Task prompt: Nothing after the line containing "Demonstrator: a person" belongs in the answer; write out exactly every line from the start of the material up to it, including it.

·····

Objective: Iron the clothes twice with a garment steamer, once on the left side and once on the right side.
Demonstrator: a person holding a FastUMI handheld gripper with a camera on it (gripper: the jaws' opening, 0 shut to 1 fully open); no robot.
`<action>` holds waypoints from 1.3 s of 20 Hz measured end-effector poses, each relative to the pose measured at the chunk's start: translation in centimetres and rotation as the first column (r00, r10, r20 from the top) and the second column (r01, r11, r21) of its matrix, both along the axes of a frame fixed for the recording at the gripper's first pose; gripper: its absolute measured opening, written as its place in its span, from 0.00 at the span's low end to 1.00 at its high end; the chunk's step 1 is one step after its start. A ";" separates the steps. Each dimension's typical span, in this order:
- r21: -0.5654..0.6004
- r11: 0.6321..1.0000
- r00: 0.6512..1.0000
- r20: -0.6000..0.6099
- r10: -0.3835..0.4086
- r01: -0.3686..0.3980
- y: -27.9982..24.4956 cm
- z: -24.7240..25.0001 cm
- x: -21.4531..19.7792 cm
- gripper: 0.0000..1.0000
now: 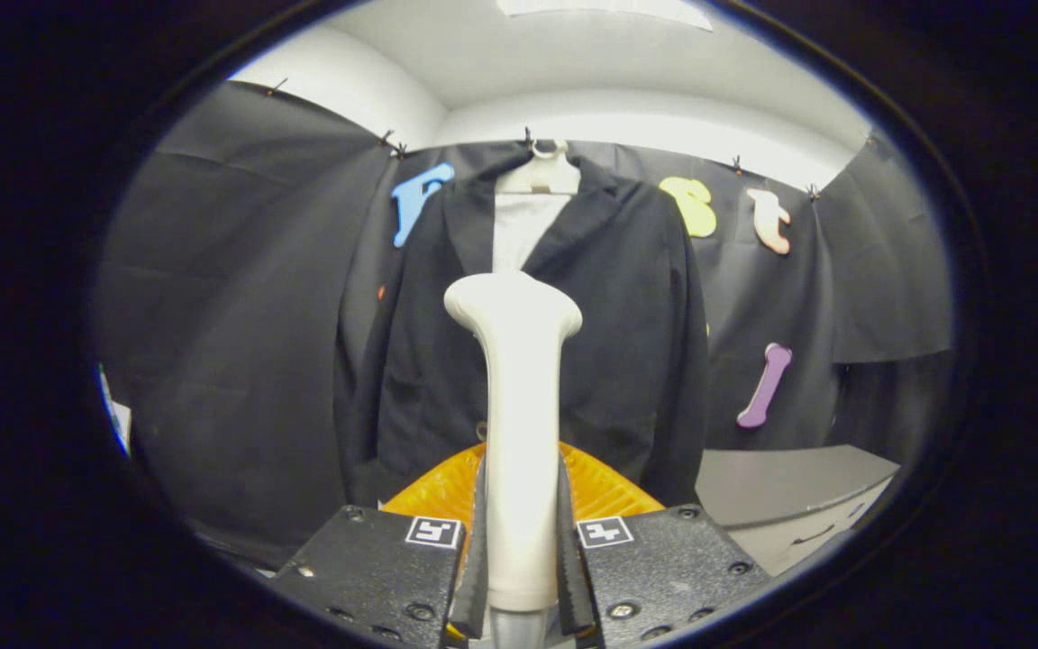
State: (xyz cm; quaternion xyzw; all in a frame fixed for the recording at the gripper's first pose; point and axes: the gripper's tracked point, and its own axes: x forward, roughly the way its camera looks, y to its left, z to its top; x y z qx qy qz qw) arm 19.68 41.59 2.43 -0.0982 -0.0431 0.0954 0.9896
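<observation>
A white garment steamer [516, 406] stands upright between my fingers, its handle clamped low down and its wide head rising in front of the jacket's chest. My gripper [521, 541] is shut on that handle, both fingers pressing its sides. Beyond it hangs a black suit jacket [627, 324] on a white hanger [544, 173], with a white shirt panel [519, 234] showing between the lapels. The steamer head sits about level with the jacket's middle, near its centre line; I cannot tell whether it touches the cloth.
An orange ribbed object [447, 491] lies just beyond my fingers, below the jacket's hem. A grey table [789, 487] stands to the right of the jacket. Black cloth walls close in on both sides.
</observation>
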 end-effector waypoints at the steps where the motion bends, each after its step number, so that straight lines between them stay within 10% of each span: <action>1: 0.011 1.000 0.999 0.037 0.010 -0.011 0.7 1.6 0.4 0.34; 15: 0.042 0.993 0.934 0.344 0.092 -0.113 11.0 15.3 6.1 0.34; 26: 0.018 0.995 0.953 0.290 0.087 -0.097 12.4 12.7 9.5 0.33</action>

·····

Problem solution:
Objective: Iron the clothes twice with a garment steamer, once on the left side and once on the right side.
Demonstrator: a person holding a FastUMI handheld gripper with a camera on it (gripper: the jaws' opening, 0 shut to 1 fully open); no robot.

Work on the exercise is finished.